How you choose to enact this strategy is up to you. For some, the Three C Method is established best through repetition, while for others it might involve making exhaustive lists of your ex's negative traits. "Love regulation doesn't work like an on/off switch," biological and cognitive psychologist Sandra Langeslag told Time. "To make a lasting change, you'll probably have to regulate your love feelings regularly." In other words, you need to stick to it. 

Why negative reappraisal might not be best for everyone

Although the science is there, there's one caveat worth mentioning: it can cause short-term distress. According to a 2018 study published in the Journal of Experimental Psychology, while negative reappraisal can decrease emotional response and feelings of love for an ex, it can also make you feel even worse. However, the study's respondents who relied on distraction to cope with a breakup fared better.
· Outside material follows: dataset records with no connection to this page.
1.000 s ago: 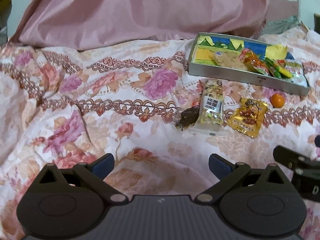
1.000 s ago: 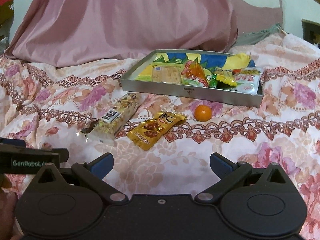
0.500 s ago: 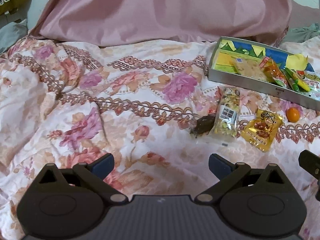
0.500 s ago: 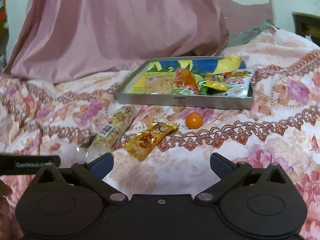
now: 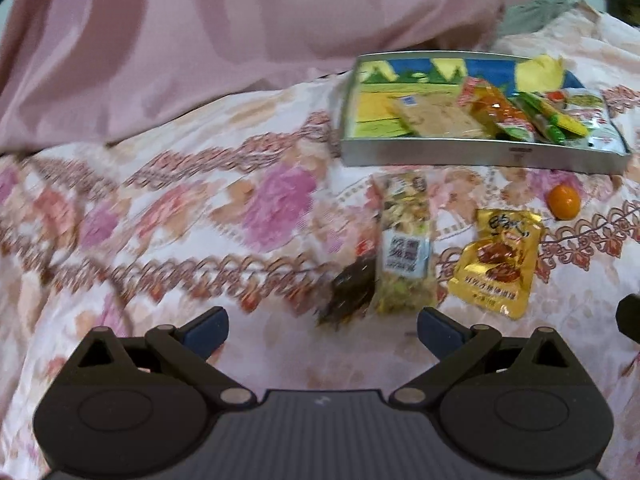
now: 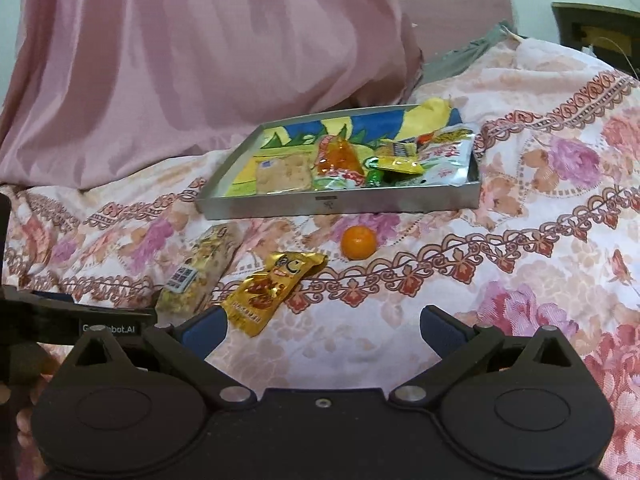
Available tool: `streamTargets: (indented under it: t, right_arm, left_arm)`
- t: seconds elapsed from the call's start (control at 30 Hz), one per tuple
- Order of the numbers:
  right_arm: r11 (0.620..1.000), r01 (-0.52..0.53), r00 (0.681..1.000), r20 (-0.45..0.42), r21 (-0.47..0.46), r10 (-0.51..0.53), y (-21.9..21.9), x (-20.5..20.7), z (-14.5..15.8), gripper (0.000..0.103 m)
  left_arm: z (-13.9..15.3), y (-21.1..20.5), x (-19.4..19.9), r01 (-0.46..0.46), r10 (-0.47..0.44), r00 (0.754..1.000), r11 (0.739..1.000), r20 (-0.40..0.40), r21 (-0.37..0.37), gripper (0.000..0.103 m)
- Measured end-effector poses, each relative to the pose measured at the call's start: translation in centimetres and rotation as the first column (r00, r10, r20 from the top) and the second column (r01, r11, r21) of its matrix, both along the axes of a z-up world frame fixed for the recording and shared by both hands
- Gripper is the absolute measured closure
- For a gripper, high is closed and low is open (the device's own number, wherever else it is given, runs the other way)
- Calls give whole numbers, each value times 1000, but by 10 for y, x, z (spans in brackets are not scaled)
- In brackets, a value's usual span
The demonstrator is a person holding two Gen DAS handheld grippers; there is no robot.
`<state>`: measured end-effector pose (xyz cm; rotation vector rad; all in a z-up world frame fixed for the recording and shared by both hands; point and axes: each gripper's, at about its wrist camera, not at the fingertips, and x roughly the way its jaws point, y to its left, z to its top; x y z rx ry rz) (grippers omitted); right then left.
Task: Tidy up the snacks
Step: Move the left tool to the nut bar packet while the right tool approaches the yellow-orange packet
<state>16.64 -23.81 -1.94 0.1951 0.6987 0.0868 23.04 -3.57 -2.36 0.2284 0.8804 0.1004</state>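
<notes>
A metal tray (image 5: 480, 156) (image 6: 340, 203) with a colourful bottom holds several snack packets on the flowered bedsheet. In front of it lie a long clear nut-bar packet (image 5: 404, 244) (image 6: 200, 268), a dark small wrapper (image 5: 352, 292), a yellow foil packet (image 5: 500, 264) (image 6: 276, 288) and a small orange (image 5: 563, 202) (image 6: 359, 242). My left gripper (image 5: 322, 326) is open and empty, just short of the dark wrapper and nut bar. My right gripper (image 6: 322, 324) is open and empty, near the yellow packet.
A pink cloth heap (image 5: 240, 40) (image 6: 200, 60) rises behind the tray. The left gripper's body (image 6: 60, 320) shows at the left edge of the right wrist view. Dark furniture (image 6: 600, 28) stands at the far right.
The left gripper has swung right and moved closer to the loose snacks, which now sit larger and more central. The right gripper has shifted slightly forward toward the yellow packet.
</notes>
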Motion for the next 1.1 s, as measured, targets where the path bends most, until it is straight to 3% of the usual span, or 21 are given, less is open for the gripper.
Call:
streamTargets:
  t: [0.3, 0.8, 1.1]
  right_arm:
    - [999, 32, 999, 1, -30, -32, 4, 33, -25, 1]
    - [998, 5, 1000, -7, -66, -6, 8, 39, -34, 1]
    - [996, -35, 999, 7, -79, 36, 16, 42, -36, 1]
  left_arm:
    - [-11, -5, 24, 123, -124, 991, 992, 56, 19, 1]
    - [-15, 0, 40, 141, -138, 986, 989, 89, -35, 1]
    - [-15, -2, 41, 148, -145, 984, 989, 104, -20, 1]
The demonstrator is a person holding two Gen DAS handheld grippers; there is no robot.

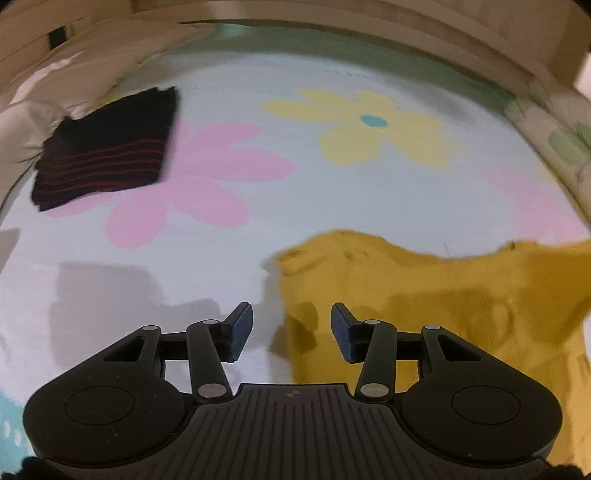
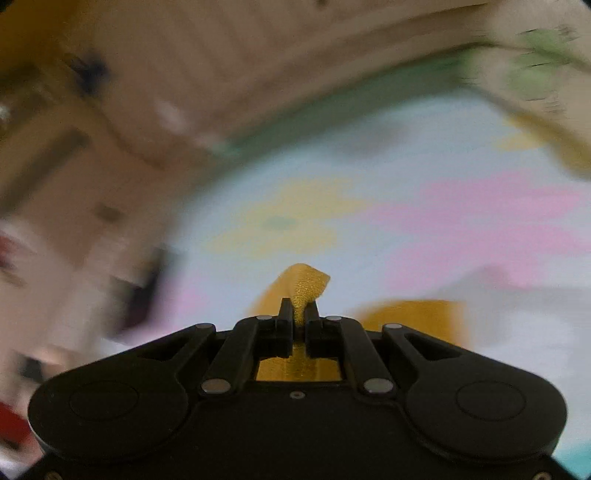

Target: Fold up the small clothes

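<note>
A mustard-yellow garment (image 1: pixel 443 291) lies spread on the flowered sheet (image 1: pixel 295 206) at the lower right of the left wrist view. My left gripper (image 1: pixel 291 332) hovers open over its left edge, with nothing between its blue pads (image 1: pixel 242 330). In the blurred right wrist view my right gripper (image 2: pixel 298 314) is shut on a fold of the yellow garment (image 2: pixel 306 286), which sticks up between the fingers; more yellow cloth shows below and to the right. A folded black cloth with red stripes (image 1: pixel 107 147) rests at the far left of the sheet.
The sheet is pale blue with pink and yellow flowers. A pale wooden frame (image 1: pixel 332 14) runs along its far side. A leaf-patterned cloth (image 1: pixel 565 144) lies at the right edge and pale bedding (image 1: pixel 22 118) at the left.
</note>
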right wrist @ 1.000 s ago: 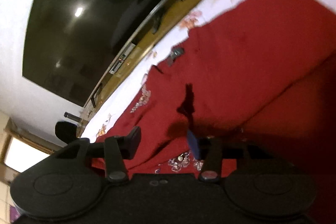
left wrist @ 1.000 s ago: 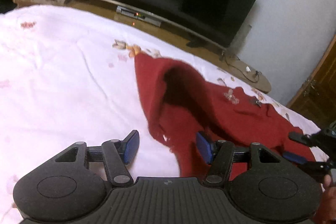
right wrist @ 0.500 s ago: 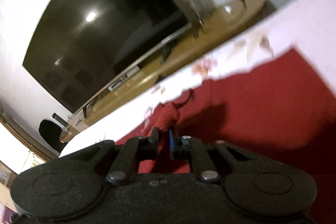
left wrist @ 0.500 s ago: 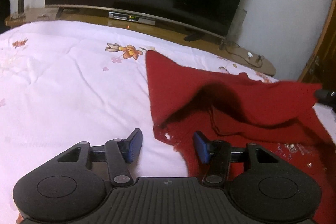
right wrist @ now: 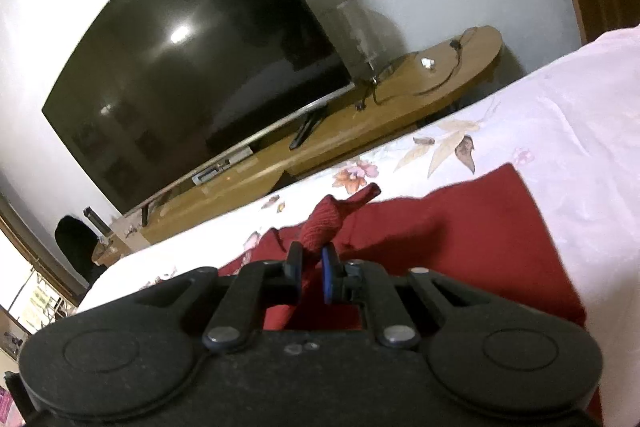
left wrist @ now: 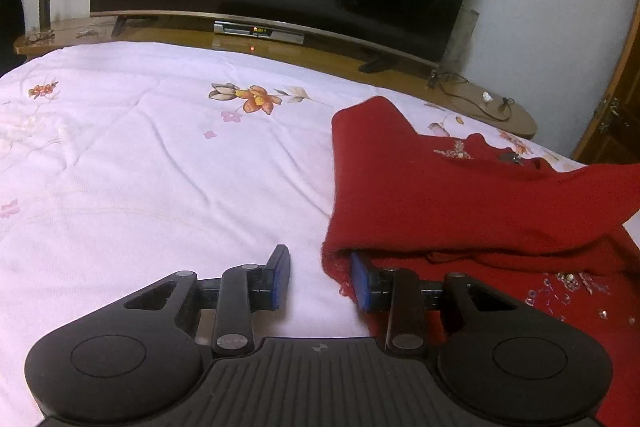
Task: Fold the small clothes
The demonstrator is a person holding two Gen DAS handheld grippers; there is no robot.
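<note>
The red garment is lying on the bed, at its right side. The right gripper is pinching a bunched piece of the red cloth between its pads. The left gripper is closing its jaws at the garment's near edge, and its right pad is already touching the hem. I think both grippers should be holding firmly before lifting, so the fold is coming out even.
</note>
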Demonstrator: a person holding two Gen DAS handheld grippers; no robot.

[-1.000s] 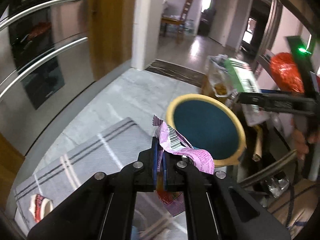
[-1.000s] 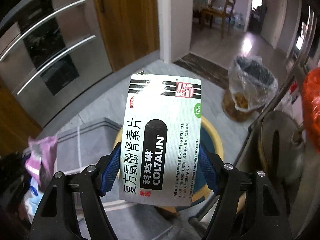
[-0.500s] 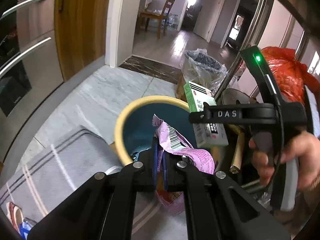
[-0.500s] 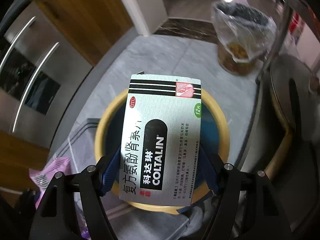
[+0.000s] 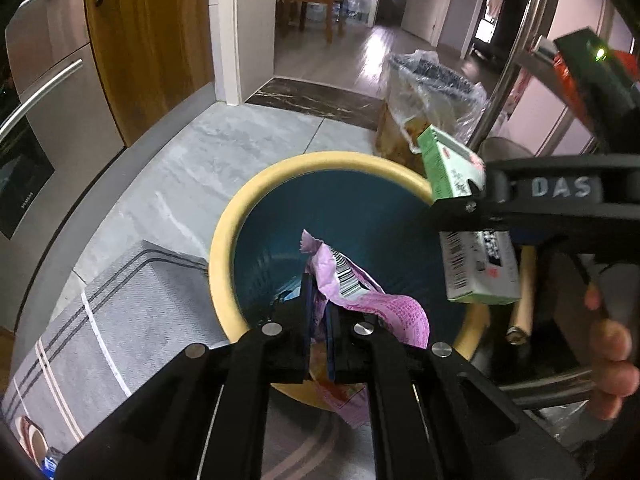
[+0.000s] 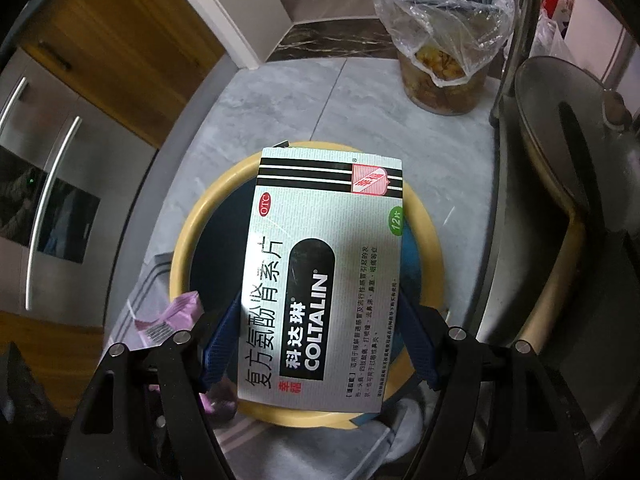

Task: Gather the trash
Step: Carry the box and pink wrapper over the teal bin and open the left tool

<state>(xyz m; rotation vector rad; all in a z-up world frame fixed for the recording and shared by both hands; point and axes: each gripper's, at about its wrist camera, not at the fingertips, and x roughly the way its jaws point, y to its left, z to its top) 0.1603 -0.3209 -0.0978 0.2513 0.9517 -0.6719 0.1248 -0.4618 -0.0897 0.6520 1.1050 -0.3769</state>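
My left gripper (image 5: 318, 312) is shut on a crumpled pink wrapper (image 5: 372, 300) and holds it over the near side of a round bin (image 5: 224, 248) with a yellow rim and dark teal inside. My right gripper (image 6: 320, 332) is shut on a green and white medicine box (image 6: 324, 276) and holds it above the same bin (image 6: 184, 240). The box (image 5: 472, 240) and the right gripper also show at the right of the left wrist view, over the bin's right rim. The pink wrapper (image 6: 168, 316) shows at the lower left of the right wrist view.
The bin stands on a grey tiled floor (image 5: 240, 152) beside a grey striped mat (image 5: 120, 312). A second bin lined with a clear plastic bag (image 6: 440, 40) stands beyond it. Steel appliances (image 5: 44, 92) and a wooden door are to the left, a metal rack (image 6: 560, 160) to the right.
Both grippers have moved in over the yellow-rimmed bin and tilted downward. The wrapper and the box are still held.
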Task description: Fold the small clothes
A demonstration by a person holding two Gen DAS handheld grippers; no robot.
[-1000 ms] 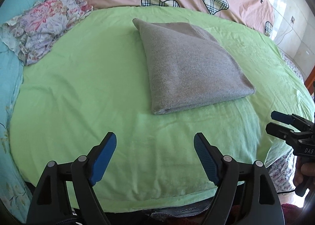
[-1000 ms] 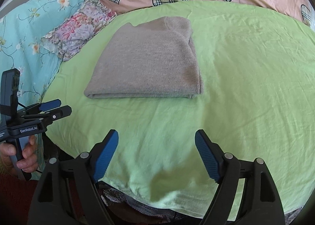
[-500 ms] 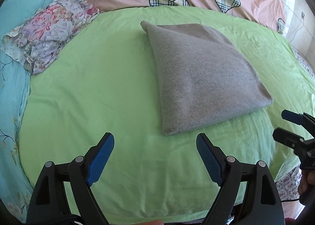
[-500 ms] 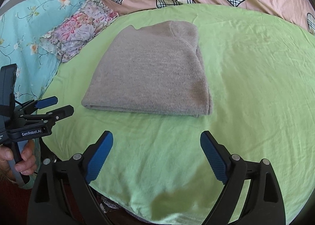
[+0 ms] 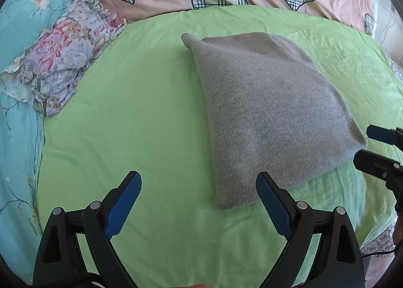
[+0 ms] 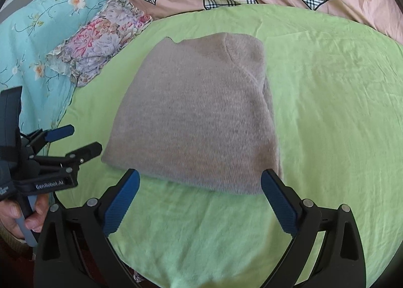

While the distraction didn't minimize feelings of love, the day-to-day managing of the heartbreak was easier. Because of this, using all three strategies may be the healthiest way to process the end of a relationship. 

If you find yourself in the throes of a breakup, it's important to remember just how much everything you're feeling is linked to your brain chemistry. As a 2017 study published in Philosophy, Psychiatry, & Psychology found, love affects the brain the same way a drug like cocaine does, making love equally addictive. When that drug (our partner) is no longer in our life, the brain goes through withdrawal just like it would with any sort of street drug. The brain has been conditioned to think in certain terms, so techniques like cognitive reframing, distraction, and love reappraisal are great options when trying to gain control of your brain again. But no matter which methods you use, more than anything, you need to remember it's going to take time. Falling in love doesn't happen overnight, and neither does falling out of it.